When the string "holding" occurs in a line of the records, show that line.
*** RECORD EXTRACTS ***
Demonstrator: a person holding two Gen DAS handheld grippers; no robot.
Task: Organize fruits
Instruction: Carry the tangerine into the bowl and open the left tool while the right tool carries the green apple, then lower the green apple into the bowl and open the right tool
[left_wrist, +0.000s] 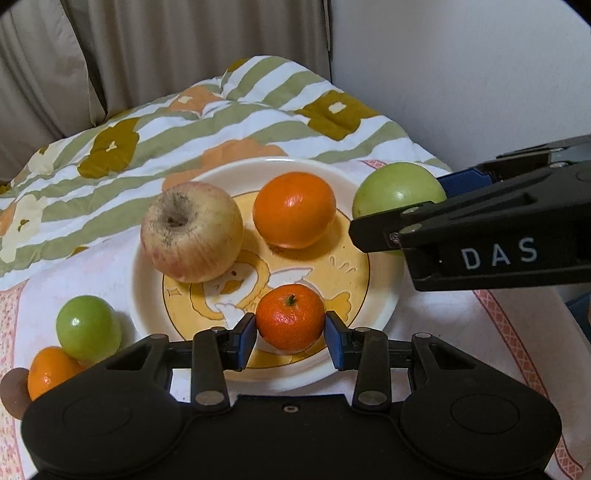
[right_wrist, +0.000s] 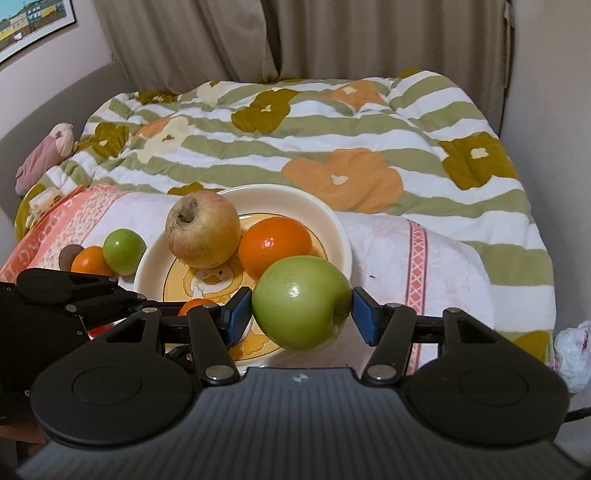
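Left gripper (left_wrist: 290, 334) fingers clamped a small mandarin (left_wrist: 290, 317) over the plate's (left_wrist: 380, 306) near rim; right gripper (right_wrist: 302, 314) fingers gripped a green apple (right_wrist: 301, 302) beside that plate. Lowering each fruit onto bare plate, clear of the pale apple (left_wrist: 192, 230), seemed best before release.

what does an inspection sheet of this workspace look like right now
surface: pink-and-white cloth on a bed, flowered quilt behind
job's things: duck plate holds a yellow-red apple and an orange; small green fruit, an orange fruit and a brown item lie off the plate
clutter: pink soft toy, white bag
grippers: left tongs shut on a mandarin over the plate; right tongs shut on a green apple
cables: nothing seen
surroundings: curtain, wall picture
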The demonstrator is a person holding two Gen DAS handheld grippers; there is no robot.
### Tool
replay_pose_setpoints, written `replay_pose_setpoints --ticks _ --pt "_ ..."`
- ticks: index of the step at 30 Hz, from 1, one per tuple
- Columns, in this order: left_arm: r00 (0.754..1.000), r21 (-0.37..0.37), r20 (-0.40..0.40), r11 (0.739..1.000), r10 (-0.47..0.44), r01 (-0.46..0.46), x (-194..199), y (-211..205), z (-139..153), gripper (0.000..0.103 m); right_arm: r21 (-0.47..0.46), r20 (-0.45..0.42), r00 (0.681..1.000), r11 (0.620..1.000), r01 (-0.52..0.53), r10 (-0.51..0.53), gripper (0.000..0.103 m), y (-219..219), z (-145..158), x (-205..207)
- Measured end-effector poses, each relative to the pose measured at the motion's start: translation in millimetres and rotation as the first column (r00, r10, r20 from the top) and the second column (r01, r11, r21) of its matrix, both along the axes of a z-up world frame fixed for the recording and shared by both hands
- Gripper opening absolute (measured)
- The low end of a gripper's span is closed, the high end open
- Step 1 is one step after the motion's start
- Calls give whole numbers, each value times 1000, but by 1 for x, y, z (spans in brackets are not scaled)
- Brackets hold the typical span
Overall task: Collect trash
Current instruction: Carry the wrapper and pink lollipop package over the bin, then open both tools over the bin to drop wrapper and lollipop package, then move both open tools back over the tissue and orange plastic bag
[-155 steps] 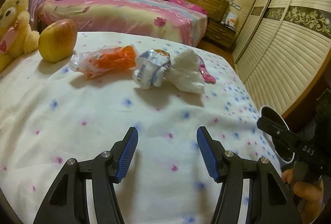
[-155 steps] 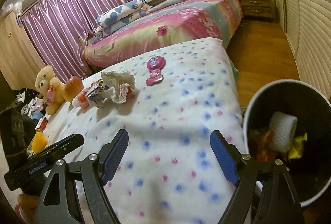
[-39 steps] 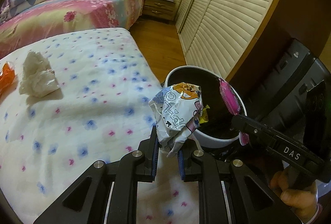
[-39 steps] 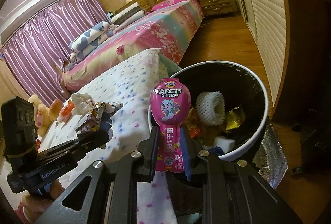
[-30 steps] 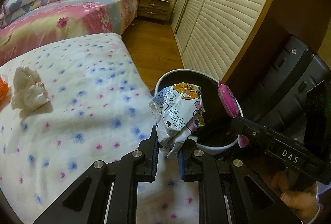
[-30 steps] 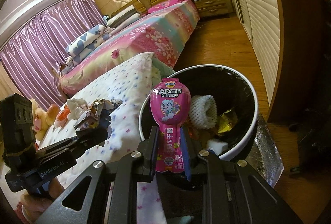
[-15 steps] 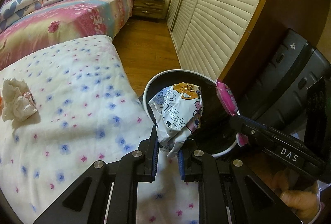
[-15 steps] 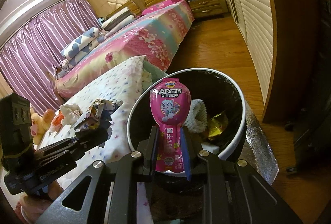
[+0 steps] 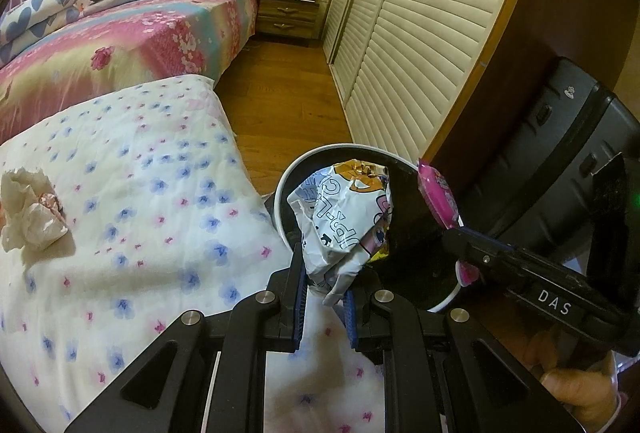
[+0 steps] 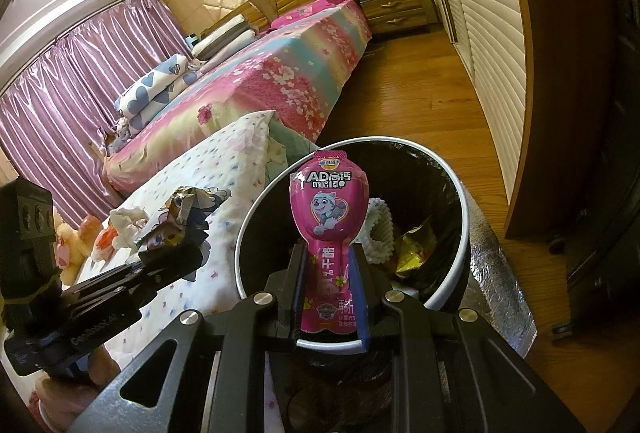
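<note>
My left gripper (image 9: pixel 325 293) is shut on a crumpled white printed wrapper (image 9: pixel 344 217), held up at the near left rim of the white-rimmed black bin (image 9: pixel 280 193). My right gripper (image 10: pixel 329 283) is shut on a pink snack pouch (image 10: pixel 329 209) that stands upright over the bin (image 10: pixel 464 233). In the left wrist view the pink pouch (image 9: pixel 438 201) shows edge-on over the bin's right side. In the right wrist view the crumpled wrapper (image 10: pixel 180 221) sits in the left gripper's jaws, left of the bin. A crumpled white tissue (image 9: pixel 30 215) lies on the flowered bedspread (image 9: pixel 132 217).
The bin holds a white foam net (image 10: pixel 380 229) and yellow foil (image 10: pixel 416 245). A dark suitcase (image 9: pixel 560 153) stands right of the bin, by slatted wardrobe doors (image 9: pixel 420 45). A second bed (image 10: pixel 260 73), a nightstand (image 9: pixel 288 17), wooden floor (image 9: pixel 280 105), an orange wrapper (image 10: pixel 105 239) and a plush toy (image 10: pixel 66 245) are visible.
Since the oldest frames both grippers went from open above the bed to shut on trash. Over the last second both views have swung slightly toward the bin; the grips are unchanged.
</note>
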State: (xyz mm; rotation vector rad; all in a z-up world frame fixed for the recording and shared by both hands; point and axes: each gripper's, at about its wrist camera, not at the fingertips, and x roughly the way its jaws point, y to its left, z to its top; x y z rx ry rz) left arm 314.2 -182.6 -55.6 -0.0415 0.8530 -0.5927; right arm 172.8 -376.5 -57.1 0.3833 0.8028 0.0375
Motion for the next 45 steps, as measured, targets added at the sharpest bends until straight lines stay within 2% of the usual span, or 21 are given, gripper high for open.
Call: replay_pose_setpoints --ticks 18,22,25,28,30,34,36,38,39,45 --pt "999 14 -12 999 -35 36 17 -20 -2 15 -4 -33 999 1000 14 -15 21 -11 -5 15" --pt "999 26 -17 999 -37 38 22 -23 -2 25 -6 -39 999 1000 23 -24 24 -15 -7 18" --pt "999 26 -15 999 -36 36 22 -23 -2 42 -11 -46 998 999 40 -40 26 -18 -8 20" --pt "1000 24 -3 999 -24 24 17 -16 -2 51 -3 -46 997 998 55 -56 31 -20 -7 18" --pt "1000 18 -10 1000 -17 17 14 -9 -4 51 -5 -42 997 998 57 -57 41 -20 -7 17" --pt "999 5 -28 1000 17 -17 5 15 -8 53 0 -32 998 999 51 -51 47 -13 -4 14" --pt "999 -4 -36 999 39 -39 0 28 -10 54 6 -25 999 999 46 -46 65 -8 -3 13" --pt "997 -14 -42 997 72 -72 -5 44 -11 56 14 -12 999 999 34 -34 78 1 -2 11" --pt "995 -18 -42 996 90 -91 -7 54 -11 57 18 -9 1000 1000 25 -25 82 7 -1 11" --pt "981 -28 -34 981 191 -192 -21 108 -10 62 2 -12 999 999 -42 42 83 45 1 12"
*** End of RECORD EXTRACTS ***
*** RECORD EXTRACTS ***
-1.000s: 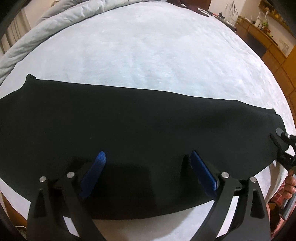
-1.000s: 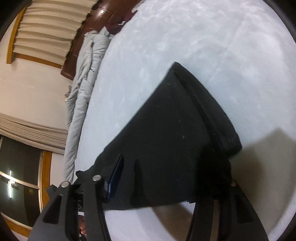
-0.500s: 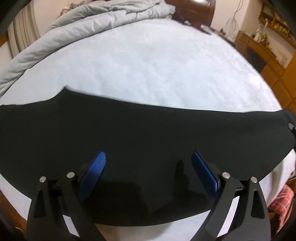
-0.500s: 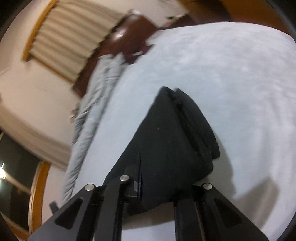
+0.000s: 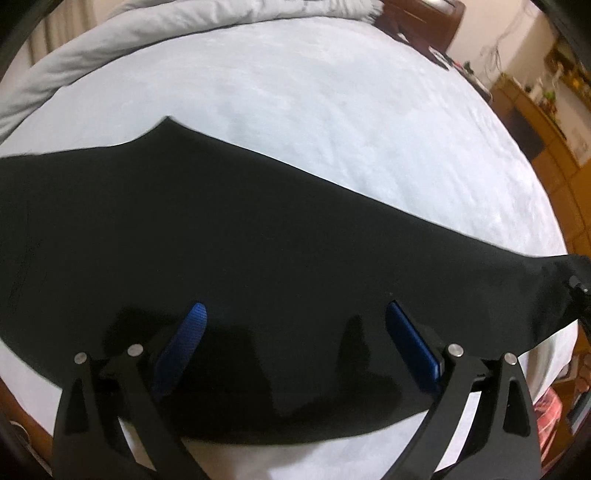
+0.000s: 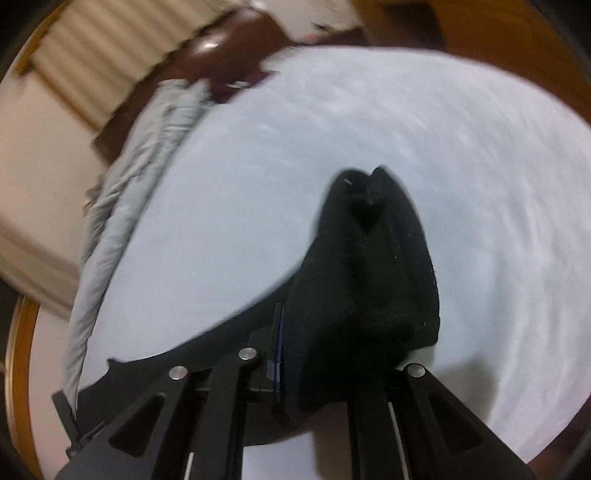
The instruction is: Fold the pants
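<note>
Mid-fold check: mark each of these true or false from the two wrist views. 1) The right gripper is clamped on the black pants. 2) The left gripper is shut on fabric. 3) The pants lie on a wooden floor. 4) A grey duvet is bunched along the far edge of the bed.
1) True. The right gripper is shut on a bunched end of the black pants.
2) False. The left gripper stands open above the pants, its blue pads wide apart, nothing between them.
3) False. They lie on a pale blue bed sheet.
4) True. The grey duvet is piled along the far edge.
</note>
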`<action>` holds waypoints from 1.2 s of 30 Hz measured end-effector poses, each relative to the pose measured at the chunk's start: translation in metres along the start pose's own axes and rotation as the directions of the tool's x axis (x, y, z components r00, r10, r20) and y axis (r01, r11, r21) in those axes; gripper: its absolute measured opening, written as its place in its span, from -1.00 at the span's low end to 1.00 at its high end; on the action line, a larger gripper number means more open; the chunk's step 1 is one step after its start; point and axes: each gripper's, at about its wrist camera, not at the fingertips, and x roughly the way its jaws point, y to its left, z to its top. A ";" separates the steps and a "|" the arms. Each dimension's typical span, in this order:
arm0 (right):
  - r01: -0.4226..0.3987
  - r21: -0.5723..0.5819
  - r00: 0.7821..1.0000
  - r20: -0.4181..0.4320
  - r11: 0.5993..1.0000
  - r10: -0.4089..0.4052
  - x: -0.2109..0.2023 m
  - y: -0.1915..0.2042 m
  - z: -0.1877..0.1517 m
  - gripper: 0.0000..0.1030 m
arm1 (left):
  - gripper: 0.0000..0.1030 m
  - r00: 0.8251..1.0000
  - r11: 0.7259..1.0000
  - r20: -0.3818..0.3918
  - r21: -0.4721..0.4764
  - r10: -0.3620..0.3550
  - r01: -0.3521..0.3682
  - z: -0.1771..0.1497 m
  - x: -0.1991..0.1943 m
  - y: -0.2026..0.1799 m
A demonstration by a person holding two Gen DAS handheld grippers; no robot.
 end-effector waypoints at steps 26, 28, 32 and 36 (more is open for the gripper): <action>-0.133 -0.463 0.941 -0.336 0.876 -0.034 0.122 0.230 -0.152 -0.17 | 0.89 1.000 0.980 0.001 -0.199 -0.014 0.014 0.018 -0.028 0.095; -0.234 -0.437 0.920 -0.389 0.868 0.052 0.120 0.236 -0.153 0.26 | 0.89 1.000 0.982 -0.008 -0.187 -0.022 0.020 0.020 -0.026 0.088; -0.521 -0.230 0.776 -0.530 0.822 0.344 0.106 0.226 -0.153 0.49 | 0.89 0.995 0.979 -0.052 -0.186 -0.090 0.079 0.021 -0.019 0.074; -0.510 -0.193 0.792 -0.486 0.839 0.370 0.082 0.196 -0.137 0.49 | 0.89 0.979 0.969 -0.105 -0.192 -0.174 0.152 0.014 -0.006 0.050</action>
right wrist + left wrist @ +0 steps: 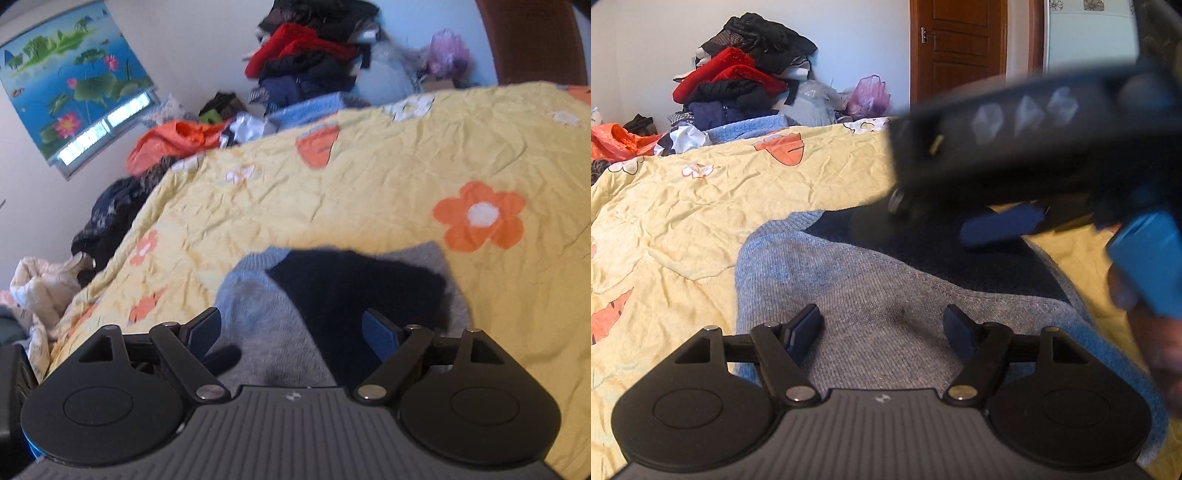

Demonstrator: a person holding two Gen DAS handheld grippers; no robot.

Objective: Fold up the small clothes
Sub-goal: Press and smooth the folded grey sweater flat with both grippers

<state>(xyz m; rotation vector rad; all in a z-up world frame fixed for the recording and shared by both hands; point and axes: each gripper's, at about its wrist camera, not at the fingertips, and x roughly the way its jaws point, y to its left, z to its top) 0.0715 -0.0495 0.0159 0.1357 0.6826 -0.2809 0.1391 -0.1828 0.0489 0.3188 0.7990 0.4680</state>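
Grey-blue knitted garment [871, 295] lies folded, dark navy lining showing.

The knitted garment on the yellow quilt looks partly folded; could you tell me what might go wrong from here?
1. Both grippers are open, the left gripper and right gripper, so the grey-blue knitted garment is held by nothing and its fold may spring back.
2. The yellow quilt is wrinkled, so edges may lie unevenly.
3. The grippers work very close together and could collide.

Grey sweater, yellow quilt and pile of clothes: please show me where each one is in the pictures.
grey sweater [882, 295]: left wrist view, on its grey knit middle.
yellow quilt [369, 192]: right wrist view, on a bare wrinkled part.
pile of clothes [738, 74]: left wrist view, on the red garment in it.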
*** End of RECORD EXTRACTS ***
- WRITTEN REPLY
Demonstrator: a person holding two Gen DAS handheld grippers; no robot.
The demonstrator is a person holding two Gen DAS handheld grippers; there is no robot.
A demonstration by a person holding two Gen DAS handheld grippers; no robot.
Demonstrator: a person holding two Gen DAS handheld grippers; no robot.

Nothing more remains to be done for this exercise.